Nel volume non c’è solo economia. Nuzzi riesce a dare al lettore una fotografia del clima torbido che si respira in Vaticano. L’insoddisfazione per le politiche di Bergoglio, non solo in campo finanziario, hanno creato negli ultimi anni del pontificato numerosi malumori e tradimenti da parte dei più stretti collaboratori del Papa. In questo senso è abbastanza significativa la ricostruzione che il giornalista fa, sempre documenti alla mano, della vicenda della lettera taroccata di Benedetto XVI. Vicenda che ha portato alle dimissioni del primo prefetto del Dicastero per la comunicazione, monsignor Dario Edoardo Viganò, sostituito da Paolo Ruffini, primo laico al vertice di un organismo della Curia romana.
“Caro Dario hai fatto purtroppo un pasticcio molto grande. Mi dispiace. GG”, scrive a Viganò monsignor Georg Gänswein, prefetto della Casa Pontificia e segretario particolare di Benedetto XVI. Puntuale la replica: “Ma come? Ho letto il pezzo su cui avevamo preso accordi agli esercizi. Questo dimostra anzi come questa gente non voglia bene a Benedetto e lo usino come bandiera. Mi dispiace che tu pensi così. Abbiamo fatto bene i passi insieme e condiviso cosa fare. Perché mi dici questo?

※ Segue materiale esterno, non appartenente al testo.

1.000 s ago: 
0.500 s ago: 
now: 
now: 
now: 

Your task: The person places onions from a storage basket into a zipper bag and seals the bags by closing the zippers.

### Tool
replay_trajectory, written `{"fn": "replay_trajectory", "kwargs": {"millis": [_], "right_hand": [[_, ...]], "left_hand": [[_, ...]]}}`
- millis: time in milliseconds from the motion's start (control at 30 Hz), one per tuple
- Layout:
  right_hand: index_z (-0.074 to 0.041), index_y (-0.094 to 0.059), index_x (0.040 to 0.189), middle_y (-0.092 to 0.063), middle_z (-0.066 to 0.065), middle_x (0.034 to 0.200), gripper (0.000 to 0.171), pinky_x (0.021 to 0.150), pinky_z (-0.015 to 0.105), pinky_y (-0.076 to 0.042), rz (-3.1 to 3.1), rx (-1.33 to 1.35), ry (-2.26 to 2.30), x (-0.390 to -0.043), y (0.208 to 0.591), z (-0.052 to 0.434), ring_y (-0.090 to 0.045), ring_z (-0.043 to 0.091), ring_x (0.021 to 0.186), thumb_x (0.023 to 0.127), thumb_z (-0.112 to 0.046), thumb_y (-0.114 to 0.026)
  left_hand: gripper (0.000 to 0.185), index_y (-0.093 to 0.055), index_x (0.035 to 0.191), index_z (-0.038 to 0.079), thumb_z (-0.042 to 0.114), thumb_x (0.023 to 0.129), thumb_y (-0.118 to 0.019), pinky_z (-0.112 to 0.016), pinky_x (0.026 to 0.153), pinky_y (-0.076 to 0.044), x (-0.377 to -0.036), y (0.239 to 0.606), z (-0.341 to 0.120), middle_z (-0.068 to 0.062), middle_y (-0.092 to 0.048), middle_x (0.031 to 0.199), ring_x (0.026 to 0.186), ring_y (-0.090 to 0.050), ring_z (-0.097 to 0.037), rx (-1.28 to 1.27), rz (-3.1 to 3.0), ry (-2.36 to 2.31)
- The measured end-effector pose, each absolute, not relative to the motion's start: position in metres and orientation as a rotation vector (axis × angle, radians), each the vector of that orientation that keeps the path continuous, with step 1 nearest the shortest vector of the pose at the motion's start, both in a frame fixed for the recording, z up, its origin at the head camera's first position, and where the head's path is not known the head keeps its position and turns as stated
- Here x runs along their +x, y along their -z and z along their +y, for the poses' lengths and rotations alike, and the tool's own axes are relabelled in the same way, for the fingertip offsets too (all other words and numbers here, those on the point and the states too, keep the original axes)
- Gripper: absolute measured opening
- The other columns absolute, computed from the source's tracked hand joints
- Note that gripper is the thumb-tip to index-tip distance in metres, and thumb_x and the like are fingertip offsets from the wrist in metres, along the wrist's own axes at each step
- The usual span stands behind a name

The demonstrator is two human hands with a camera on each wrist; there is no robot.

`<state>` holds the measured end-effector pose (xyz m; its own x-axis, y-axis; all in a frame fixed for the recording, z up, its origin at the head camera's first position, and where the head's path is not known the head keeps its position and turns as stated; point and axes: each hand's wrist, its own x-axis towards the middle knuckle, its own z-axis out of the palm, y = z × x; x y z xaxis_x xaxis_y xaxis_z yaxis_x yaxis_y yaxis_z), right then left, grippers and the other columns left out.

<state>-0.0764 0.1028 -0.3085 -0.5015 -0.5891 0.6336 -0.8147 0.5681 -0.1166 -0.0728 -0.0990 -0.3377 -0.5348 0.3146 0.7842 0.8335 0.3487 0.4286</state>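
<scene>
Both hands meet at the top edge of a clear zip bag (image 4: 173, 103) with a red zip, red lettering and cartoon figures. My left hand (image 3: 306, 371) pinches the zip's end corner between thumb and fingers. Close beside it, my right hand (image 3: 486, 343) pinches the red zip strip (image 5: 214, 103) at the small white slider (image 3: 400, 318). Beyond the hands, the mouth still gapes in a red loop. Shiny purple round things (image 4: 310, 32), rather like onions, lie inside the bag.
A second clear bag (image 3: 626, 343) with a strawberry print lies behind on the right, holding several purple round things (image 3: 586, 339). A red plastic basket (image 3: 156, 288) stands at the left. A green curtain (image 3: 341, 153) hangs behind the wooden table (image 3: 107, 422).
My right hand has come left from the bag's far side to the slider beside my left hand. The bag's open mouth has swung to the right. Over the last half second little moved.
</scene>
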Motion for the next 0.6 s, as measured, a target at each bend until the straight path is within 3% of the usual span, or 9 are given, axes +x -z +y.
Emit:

Comunque ora sono verso aeroporto ma domani torno e se credi ci sentiamo. D”. Al che Gänswein risponde: “Ne parleremo. La ‘manipolazione’ della foto della lettera ha creato guai. Questo non abbiamo concordato. Buon viaggio, a domani. GG”. Al Papa e alla Segreteria di Stato monsignor Viganò scrive di aver letto la lettera di Benedetto XVI“nella modalità concordata” con monsignor Gänswein e aggiunge: “È evidente che se Sua Eccellenza fosse intervenuto per spiegare che non era stata compiuta nessuna mistificazione avrebbe chiuso il caso”.
Nuzzi, attraverso il suo legale, ha voluto depositare al promotore di giustizia della Santa Sede la prima copia di Giudizio universale affinché valuti se i fatti raccontati nel libro hanno rilievi penali. Nel 2015 il giornalista fu processato in Vaticano, insieme al collega Emiliano Fittipaldi, proprio perché entrambi avevano pubblicato due volumi con alcuni documenti riservati della Santa Sede. Dopo nove mesi di processo, entrambi furono prosciolti per difetto di giurisdizione. Alla vigilia della prima presentazione di Giudizio universale c’è stato anche chi Oltretevere ha sollevato un vero e proprio “caso diplomatico”. Tra i relatori, infatti, era previsto il ministro degli Esteri italiano, Luigi Di Maio. Una presenza non gradita nei sacri palazzi che, secondo alcune persone vicine a Casa Santa Marta, la residenza di Bergoglio, avrebbe addirittura potuto minare le relazioni tra l’Italia e la Santa Sede. Lo staff di Di Maio ha fatto sapere che il capo della Farnesina sarà assente perché impegnato nel Consiglio dei ministri. Con buona pace del Vaticano.